James argues that the goal of EA is to improve the quality of the IT ecosystem. Following something like the Goal-Question-Metric paradigm, this leads to specific measures via a set of questions. Here are some example questions extracted from James's post.
  • Does federated identity enable better security for your business partners?
  • What is the quality of source code within the enterprise?
  • Is the enterprise architect participating in user group meetings that help propel the ecosystem forward? Are we working for interoperability across the industry?
  • How well managed is the enterprise spend? How much money is being spent on compliance? Is this strategic investment being leveraged for other purposes?
But even if we can build a comprehensive measurement framework from such a collection of questions, this still leaves an important question - are we judging the success of enterprise architecture within an organization, or are we judging the success of the whole organization in using and leveraging enterprise architecture?

Of course similar questions apply to the architecture of buildings. Unfortunately, architects are sometimes more highly regarded for producing something that looks good in the architectural magazines, than for producing something that the client actually wants, or something that will evolve well.

The architects of past centuries whose buildings and names survive are not necessarily the ones who had the greatest ability, but those with reasonable ability who were fortunate in having the most supportive clients. Likewise, the most evidently successful enterprise architects will be those who are fortunate enough to be working in the most sympathetic and supportive organizations.
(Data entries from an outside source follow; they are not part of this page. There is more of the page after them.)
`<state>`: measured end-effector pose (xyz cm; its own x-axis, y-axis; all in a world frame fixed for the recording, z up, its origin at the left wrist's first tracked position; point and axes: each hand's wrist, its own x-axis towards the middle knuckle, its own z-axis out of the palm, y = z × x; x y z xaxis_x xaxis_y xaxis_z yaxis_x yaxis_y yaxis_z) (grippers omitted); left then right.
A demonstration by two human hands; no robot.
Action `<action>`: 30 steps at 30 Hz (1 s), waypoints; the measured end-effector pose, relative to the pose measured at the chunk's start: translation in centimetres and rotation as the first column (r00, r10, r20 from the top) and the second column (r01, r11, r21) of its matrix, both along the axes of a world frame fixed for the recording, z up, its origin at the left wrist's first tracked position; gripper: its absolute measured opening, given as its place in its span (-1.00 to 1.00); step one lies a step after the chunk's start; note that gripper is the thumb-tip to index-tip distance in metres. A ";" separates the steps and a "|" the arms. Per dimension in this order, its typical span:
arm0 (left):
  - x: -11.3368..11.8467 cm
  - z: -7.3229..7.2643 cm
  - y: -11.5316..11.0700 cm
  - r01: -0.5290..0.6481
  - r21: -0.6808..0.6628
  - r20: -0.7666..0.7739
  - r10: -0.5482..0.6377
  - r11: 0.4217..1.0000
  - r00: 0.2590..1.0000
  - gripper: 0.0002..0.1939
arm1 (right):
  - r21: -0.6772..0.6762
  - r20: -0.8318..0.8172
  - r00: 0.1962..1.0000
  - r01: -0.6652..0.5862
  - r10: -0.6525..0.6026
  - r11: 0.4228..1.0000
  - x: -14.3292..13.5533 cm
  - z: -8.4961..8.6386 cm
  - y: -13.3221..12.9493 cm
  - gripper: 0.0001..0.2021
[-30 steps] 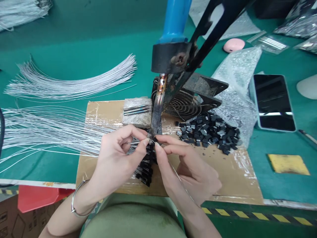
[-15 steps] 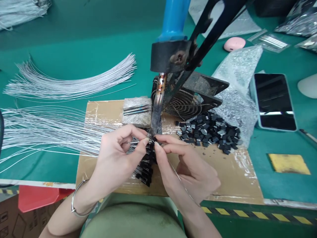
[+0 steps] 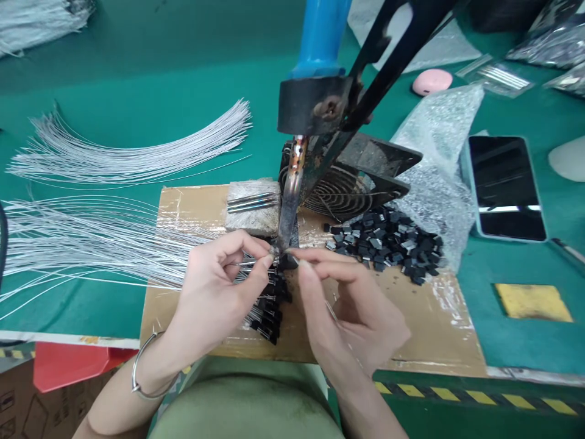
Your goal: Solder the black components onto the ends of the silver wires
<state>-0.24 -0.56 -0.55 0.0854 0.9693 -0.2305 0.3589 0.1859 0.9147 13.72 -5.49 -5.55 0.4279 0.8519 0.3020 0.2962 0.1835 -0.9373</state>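
My left hand [image 3: 223, 286] is closed in a pinch on a thin silvery-white wire [image 3: 244, 263], its fingertips just below the soldering iron's tip [image 3: 286, 228]. Right of that pinch sits a small black connector [image 3: 287, 263]. My right hand [image 3: 354, 299] has thumb and forefinger closed at the connector's right end. A thin strand of solder wire [image 3: 331, 311] also runs through the right hand toward the wrist. Beneath the hands lies a row of wires with black connectors [image 3: 267, 317], partly hidden by the left hand.
Loose black connectors [image 3: 388, 241] are heaped on the cardboard [image 3: 425, 329], right of a small fan [image 3: 342, 186]. The blue-handled iron [image 3: 320, 42] hangs from a black bracket. Wire bundles [image 3: 137, 152] lie left; a phone [image 3: 507, 189] and yellow sponge [image 3: 534, 302] lie right.
My right hand has shifted slightly right, and more of the black connector now shows between the hands. The left hand stays in place with its wire.
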 end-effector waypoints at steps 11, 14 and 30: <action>-0.1 -0.1 -0.2 0.029 -0.005 -0.013 -0.029 1.000 1.000 -0.90 | -0.072 -0.226 0.974 -0.035 0.018 0.997 2.1 -0.3 -0.5 -0.91; -0.1 -0.2 -0.1 0.032 -0.006 -0.014 -0.033 0.999 0.999 -0.89 | -0.112 -0.125 0.990 -0.086 0.072 0.990 2.1 -0.2 -0.7 -0.72; 0.0 0.1 -0.1 0.023 0.008 0.001 -0.023 1.000 1.000 -0.91 | -0.067 -0.205 0.960 -0.210 0.192 0.975 0.8 -0.1 -1.0 -0.83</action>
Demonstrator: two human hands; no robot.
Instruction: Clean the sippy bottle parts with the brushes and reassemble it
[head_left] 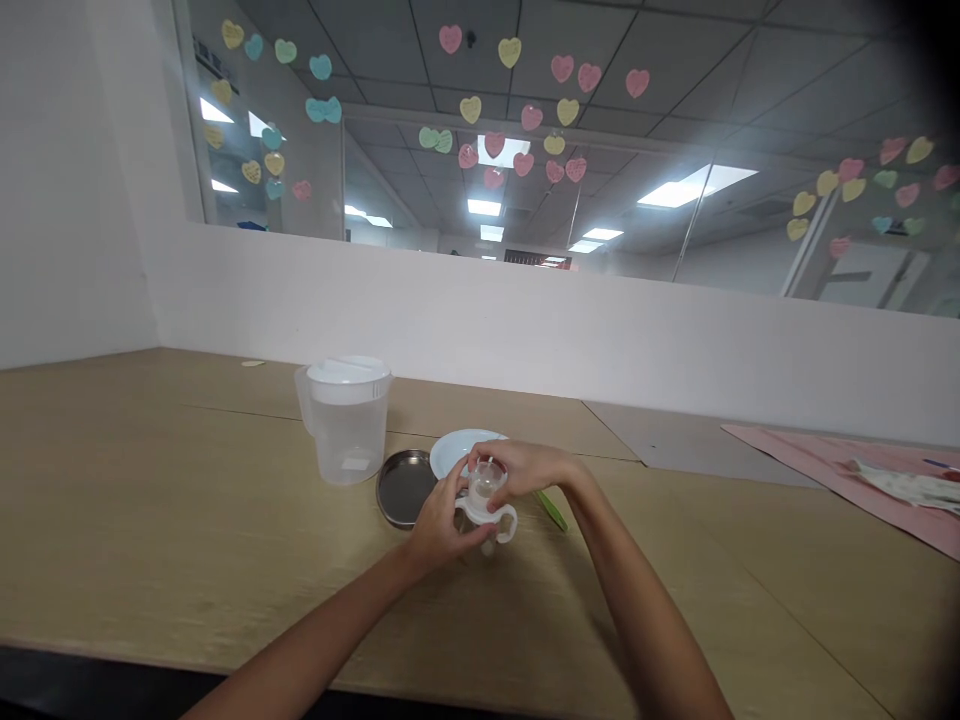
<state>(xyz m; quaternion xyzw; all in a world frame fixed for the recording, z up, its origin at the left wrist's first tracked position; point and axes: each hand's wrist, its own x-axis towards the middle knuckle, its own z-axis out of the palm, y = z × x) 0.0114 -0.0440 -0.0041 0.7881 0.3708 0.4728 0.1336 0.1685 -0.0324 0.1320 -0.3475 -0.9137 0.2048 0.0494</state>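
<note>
A small clear baby bottle [480, 512] with white looped handles and a clear domed cap [489, 478] is between my two hands, above the table's middle. My left hand [442, 522] is closed around its left side, near the white collar. From above, my right hand [519, 466] curls over with its fingers gripping the domed cap. Whether the cap is loose or seated on the bottle I cannot tell. Behind my hands lies a white plate [450, 448], partly covered by them. A round metal tray [401, 490] sits just left of my left hand.
A translucent lidded pitcher [349, 430] stands at the back left. Near my right wrist lies a green-handled utensil [553, 510], partly hidden. On the far right, a pink cloth [810, 465] carries a patterned item [904, 485]. A white wall [480, 320] with a window borders the table's back.
</note>
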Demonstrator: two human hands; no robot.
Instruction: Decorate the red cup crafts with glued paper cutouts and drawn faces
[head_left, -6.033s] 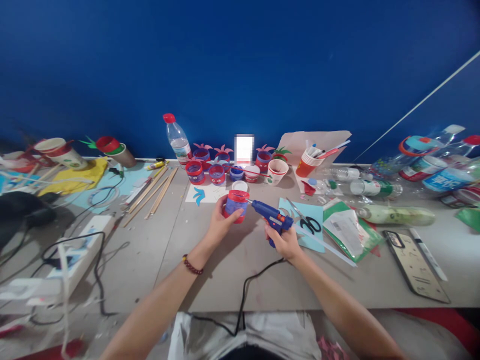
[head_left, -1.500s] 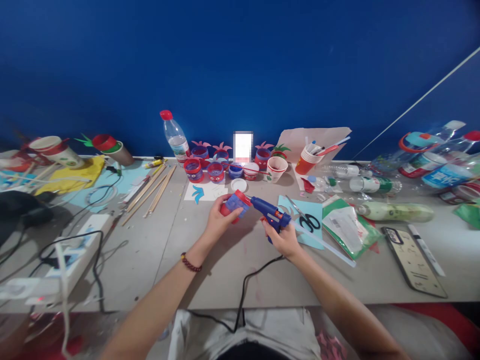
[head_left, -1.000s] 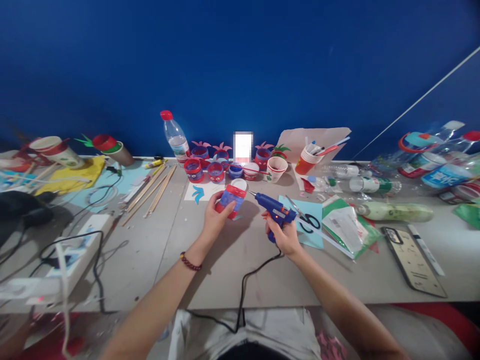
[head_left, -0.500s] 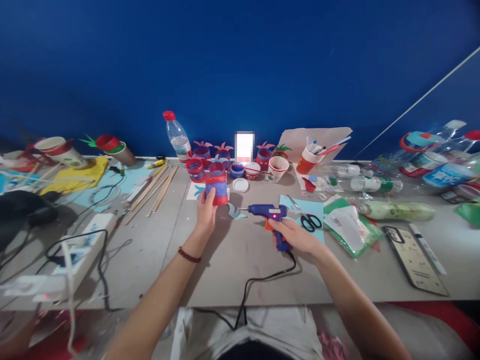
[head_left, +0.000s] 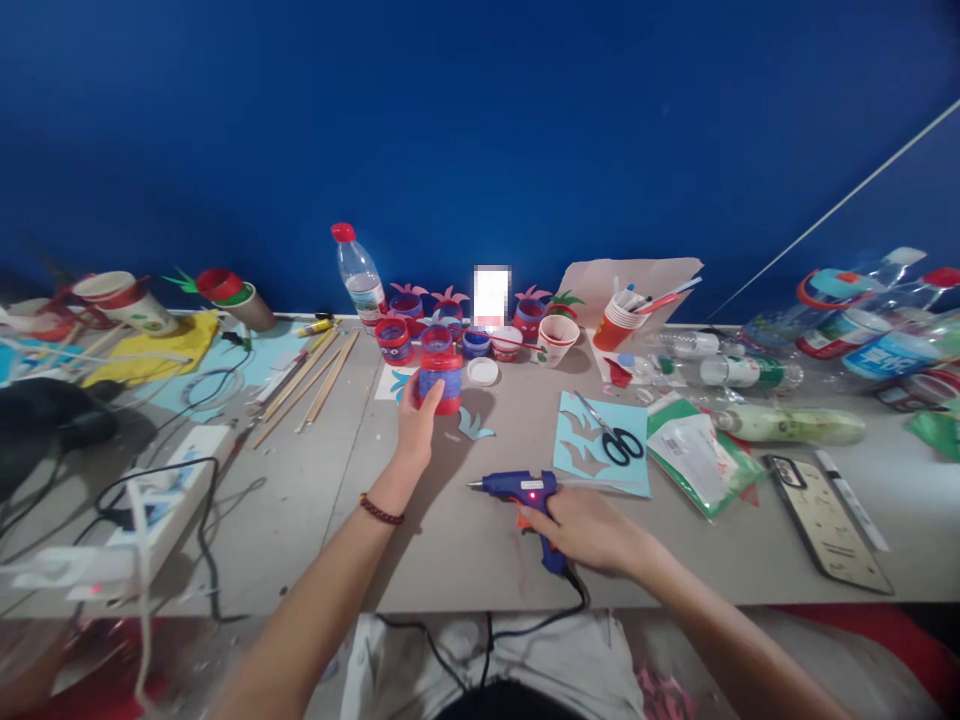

But the enterprise architects who perhaps really deserve our praise are those who are working against the odds, achieving small victories in unsympathetic organizations.

Friday, June 17, 2005

Service Design and Culture

At the Tavistock Institute yesterday evening, to discuss some recent research on Service Design, presented by Paula Hyde based on her recent paper.

Paula Hyde & Huw Davies. Service Design, Culture and Performance: Collusion and Co-Production in Healthcare. Human Relations 57 (11). Available online until June 30

The immediate conclusions of the research (carried out in a mental health setting) was that attempts to improve service provision had largely failed, because although there were some surface changes in the organization, the fundamental relationships on which the service provision was based remained unaltered. There were some profound forces (explicable in terms of organizational psychology) that inhibited real change. [See also POSIWID post on Locking In].

During the discussion, several areas of healthcare and social care were mentioned where there appeared to be some conflict between the following service design objectives:
  • to accord primacy to the service user in the design of the service
  • to reduce the service user's dependency on (or abuse of) a given service
  • to minimize various forms of risk (or uncertainty) to the service user, to the service provider, and to others
  • to establish measurable improvements in service delivery (the dreaded targets)
Similar design conflicts can be found in some commercial settings, especially for services that are "unwanted", in the sense that companies would prefer not to have to provide these services, and the consumers would prefer not to need them. Many call centre operations deliver services that are unwanted in this sense, and these operations are often highly dysfunctional. [See my earlier post on Emergent Dysfunction.] Not so very different to the mental health systems described in the paper.